Friday 4 November 2016

REVIEW - THE LIGHT BETWEEN OCEANS (DEREK CIANFRANCE)


Derek Cianfrance blunders through the big emotions in The Light Between Oceans, a thick and syrupy novel adaptation that's at much too great a pain to proclaim itself as such, perhaps as a self-conscious exercise in contrast to the writer-director's two previous, more urban, contemporary pieces. And yet this film bears much in common with them, confirming Cianfrance as a filmmaker with very definite interests and concerns, but as yet lacking in the skills to explore them with the requisite depth and care. The grand emotional drive of Blue Valentine meets the sticky structural irregularity of The Place Beyond the Pines, regrettably lacking in the immediacy of the former, and boasting all of the stodginess of the latter, and then some. Cianfrance's determination to barge boldly through the vivid, raw sentimental content of M. L. Stedman's novel, flinging it on screen with little formal appreciation of how to situate it save doffing his cap to the cinematic melodramas of old throughout, is a fair attribute in a young director, if only in concept. And that's all to which The Light Between Oceans largely amounts - blunt ideas, entirely laudable in principle, but disappointingly shallow and ill-fitting in practice.
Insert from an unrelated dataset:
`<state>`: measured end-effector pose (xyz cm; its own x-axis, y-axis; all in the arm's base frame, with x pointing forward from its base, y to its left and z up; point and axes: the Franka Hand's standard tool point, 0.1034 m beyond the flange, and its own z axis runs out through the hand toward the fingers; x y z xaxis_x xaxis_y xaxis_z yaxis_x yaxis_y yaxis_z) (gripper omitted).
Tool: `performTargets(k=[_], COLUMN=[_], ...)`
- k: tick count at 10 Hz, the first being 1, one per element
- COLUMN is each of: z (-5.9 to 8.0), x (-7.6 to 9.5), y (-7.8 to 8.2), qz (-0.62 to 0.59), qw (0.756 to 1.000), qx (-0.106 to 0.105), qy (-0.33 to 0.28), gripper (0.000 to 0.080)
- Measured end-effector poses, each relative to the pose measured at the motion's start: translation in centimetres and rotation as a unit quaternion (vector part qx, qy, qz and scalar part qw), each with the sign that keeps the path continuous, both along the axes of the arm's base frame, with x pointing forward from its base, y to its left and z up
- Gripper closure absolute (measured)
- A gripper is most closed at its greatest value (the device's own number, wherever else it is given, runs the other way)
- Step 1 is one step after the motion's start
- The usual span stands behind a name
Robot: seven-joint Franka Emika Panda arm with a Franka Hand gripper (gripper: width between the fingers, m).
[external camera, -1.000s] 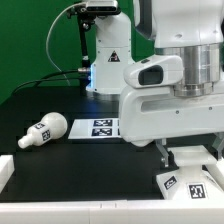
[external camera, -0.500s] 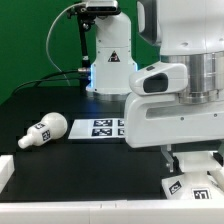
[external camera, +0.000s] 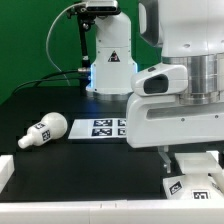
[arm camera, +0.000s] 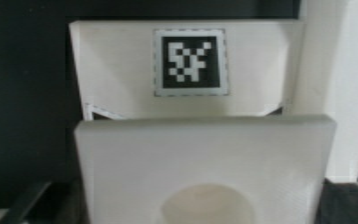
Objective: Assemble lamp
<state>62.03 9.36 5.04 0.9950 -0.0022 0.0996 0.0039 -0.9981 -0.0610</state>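
Observation:
The lamp's low square base (external camera: 196, 181) lies at the exterior view's lower right, two tags on its top. My gripper (external camera: 178, 157) hangs right over it. In the wrist view the base (arm camera: 194, 100) fills the picture, with one tag and a round socket (arm camera: 211, 205). The gripper (arm camera: 190, 208) is open, its dark fingers (arm camera: 30, 203) standing wide on either side of the base and close to its sides. The round bulb (external camera: 42, 131) lies on its side at the exterior view's left, far from the gripper. The shade is out of view.
The marker board (external camera: 98, 127) lies flat between the bulb and my arm. A white rim (external camera: 60, 210) runs along the near table edge. The arm's pedestal (external camera: 110, 60) stands at the back, cables beside it.
My arm has shifted a little toward the exterior view's right and come down over the base. It has hardly moved over the last half second. The bulb has not moved.

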Motion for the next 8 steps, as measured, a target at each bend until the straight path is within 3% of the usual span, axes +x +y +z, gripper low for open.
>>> performTargets(k=[1, 4, 6, 8], z=[0.1, 4.4, 6.5, 6.0], x=[0.0, -0.9, -1.6, -1.7], y=[0.0, -1.8, -3.8, -3.5], qz=[0.001, 0.032, 0.042, 0.054], qw=[1.0, 0.999, 0.999, 0.998], qx=[0.0, -0.005, -0.007, -0.007], qy=[0.002, 0.022, 0.018, 0.02], gripper=[0.013, 0.0101, 0.01, 0.01])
To be sure, it's a visually beautiful film, and there are some terrific performances, even if the local Aussie accents are dragged through the bush and over several raging oceans before landing somewhere in Central Europe. But these are surface pleasures in a skin-deep soap opera, one that cries out for a more rigorous probing, thus to justify a runtime that incessantly drags out an already-dragging film. There's much to admire in The Light Between Oceans, but whether or not it's worth sitting through it merely to experience it is a question whose answer I must leave up to each of you to decide.